▶ [PROBLEM REQUIREMENTS] Return the data below in full and exactly, except that the pictures are dropped.

▶ [GIVEN MATERIAL]
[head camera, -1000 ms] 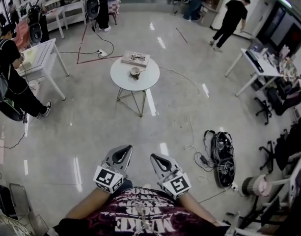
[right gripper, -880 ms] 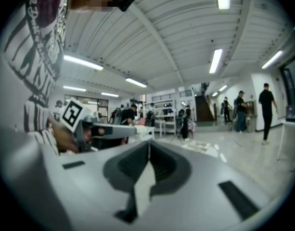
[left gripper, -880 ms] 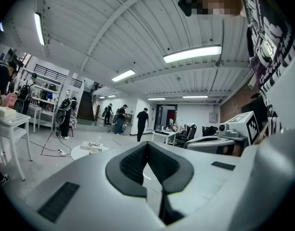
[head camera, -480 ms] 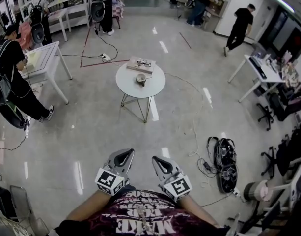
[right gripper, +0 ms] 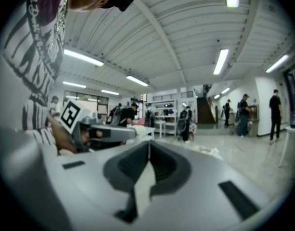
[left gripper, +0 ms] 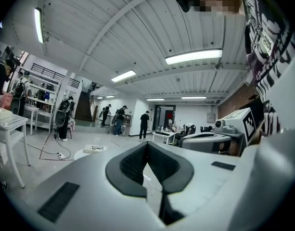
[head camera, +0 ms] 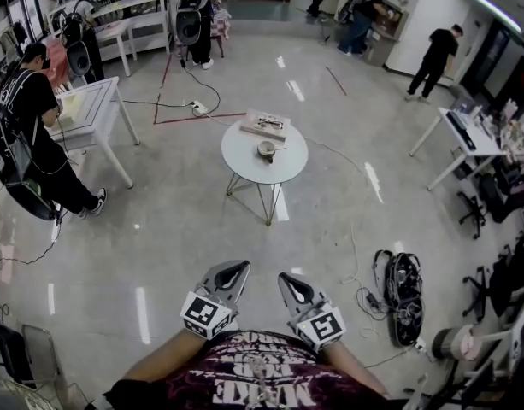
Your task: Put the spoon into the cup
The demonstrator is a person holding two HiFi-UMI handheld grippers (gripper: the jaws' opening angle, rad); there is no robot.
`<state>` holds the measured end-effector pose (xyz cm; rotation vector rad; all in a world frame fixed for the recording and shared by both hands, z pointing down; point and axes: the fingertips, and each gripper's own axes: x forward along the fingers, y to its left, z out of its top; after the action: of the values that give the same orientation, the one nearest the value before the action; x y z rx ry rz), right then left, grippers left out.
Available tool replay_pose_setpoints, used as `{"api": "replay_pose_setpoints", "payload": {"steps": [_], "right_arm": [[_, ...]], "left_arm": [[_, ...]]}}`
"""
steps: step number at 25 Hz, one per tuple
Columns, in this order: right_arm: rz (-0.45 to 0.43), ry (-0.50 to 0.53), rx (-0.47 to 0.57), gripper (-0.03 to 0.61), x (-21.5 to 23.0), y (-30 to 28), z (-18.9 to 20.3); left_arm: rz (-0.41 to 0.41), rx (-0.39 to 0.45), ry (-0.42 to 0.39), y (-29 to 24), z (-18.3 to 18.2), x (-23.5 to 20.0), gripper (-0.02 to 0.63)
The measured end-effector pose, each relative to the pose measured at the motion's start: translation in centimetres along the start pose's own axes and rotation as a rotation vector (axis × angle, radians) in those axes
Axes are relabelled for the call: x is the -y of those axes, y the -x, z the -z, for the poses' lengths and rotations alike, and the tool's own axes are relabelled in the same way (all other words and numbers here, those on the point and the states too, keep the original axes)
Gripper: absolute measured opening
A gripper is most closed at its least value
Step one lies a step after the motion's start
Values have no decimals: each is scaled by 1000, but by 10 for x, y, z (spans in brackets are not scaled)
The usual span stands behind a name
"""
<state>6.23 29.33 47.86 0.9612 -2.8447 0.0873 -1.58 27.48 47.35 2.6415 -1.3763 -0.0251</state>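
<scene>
Standing well short of the round table [head camera: 244, 159], we're not yet on the task proper; we judge this as the approach step, with no pick started.

Tongs: left gripper [head camera: 235, 269] and right gripper [head camera: 291, 280] sit side by side low in the head view, just in front of our chest and pointing at the table. Each gripper view shows its tips pressed together with nothing between them, so both are empty.

Task items: cup [head camera: 266, 149] stands upright near the table's middle. A thin pale sliver just right of it is probably the spoon [head camera: 281, 149], lying on the tabletop. It's too small to confirm, and we can't tell whether it touches the cup. A flat board [head camera: 263, 125] lies at the far edge, clear of the cup.

Next move, as we read it:
- Close the gap across the floor. The cables [head camera: 354, 259] and the bag [head camera: 403, 284] lie to our right, off the direct line.
- Spread one gripper's jaws before reaching in, likely the right one, since the suspected spoon is on that side.
- Come down on the handle, not the bowl.

Risk: a flat spoon on a smooth top may skate, or nudge the cup.
</scene>
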Motion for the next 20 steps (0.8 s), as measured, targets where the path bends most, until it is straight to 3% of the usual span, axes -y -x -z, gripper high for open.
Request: {"api": "replay_pose_setpoints", "payload": {"steps": [9,20], "right_arm": [[55,0,0,34,-8,-29,-3],[81,-47,-51,34,-3,-36,12]], "left_arm": [[37,-13,2,5,2,-31,29],[17,-24,60,-7,6,-59,29]]}}
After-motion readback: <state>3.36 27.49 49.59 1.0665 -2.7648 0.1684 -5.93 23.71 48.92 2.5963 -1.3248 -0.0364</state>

▶ [RESULT OF THE EXERCISE]
[head camera, -1000 ms] 
[right gripper, -880 ms] 
[left gripper, -880 ms] 
[head camera, -480 ms] 
[right gripper, +0 ms] 
[left gripper, +0 ms] 
[head camera, +0 ms] 
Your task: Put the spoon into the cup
The demonstrator is a person holding two HiFi-UMI handheld grippers (gripper: the jaws' opening angle, rad); there is no robot.
`<state>` holds the measured end-effector pose (xyz cm; rotation vector rad; all in a world frame fixed for the recording and shared by both hands, z pointing down; point and axes: the fingertips, and each gripper's own axes: x forward along the fingers, y to its left, z out of its top; after the action: of the values that give the same orientation, the one nearest the value before the action; x y z rx ry rz), right then left, grippers left out.
Available tool replay_pose_setpoints, used as `{"api": "replay_pose_setpoints", "payload": {"steps": [_], "right_arm": [[_, ...]], "left_arm": [[_, ...]]}}`
"""
steps: step number at 25 Hz, one per tuple
Columns, in this order: right_arm: rz (-0.45 to 0.43), ry (-0.50 to 0.53), rx (-0.47 to 0.57), gripper (-0.03 to 0.61), x (-21.5 to 23.0), y (-30 to 28), z (-18.9 to 20.3); left_arm: rz (-0.41 to 0.41), rx (-0.39 to 0.45), ry (-0.42 to 0.39), y (-29 to 24), z (-18.3 to 18.2), x (-23.5 to 20.0), gripper (-0.02 to 0.63)
The measured end-effector pose, each relative to the pose measured at the motion's start: translation in centimetres along the start pose's own axes and rotation as a rotation vector (axis × angle, radians) in those axes
Axes are relabelled for the call: x is the -y of those axes, y the -x, z the -z, for the poses' lengths and rotations alike, and the tool's own axes are relabelled in the same way (all other words and numbers here, those on the point and the states too, keep the original axes)
Gripper: absolute measured opening
A gripper is most closed at its least value
Step one lies a step after the motion's start
Values have no decimals: each is scaled by 1000, but by 10 for x, y, z (spans in brackets are not scaled)
The usual span stands behind a name
"""
<state>6.23 29.33 47.86 0.9612 -2.8447 0.0873 -1.58 27.48 47.35 2.6415 -1.3763 -0.0251</state>
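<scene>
Standing well short of the round table [head camera: 244, 159], we're not yet on the task proper; we judge this as the approach step, with no pick started.

Tongs: left gripper [head camera: 235, 269] and right gripper [head camera: 291, 280] sit side by side low in the head view, just in front of our chest and pointing at the table. Each gripper view shows its tips pressed together with nothing between them, so both are empty.

Task items: cup [head camera: 266, 149] stands upright near the table's middle. A thin pale sliver just right of it is probably the spoon [head camera: 281, 149], lying on the tabletop. It's too small to confirm, and we can't tell whether it touches the cup. A flat board [head camera: 263, 125] lies at the far edge, clear of the cup.

Next move, as we read it:
- Close the gap across the floor. The cables [head camera: 354, 259] and the bag [head camera: 403, 284] lie to our right, off the direct line.
- Spread one gripper's jaws before reaching in, likely the right one, since the suspected spoon is on that side.
- Come down on the handle, not the bowl.

Risk: a flat spoon on a smooth top may skate, or nudge the cup.
</scene>
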Motion for the next 20 steps (0.8 s), as measured, targets where the path bends most, until it is straight to 3% of the usual span, axes -y -x -z, gripper high for open.
Request: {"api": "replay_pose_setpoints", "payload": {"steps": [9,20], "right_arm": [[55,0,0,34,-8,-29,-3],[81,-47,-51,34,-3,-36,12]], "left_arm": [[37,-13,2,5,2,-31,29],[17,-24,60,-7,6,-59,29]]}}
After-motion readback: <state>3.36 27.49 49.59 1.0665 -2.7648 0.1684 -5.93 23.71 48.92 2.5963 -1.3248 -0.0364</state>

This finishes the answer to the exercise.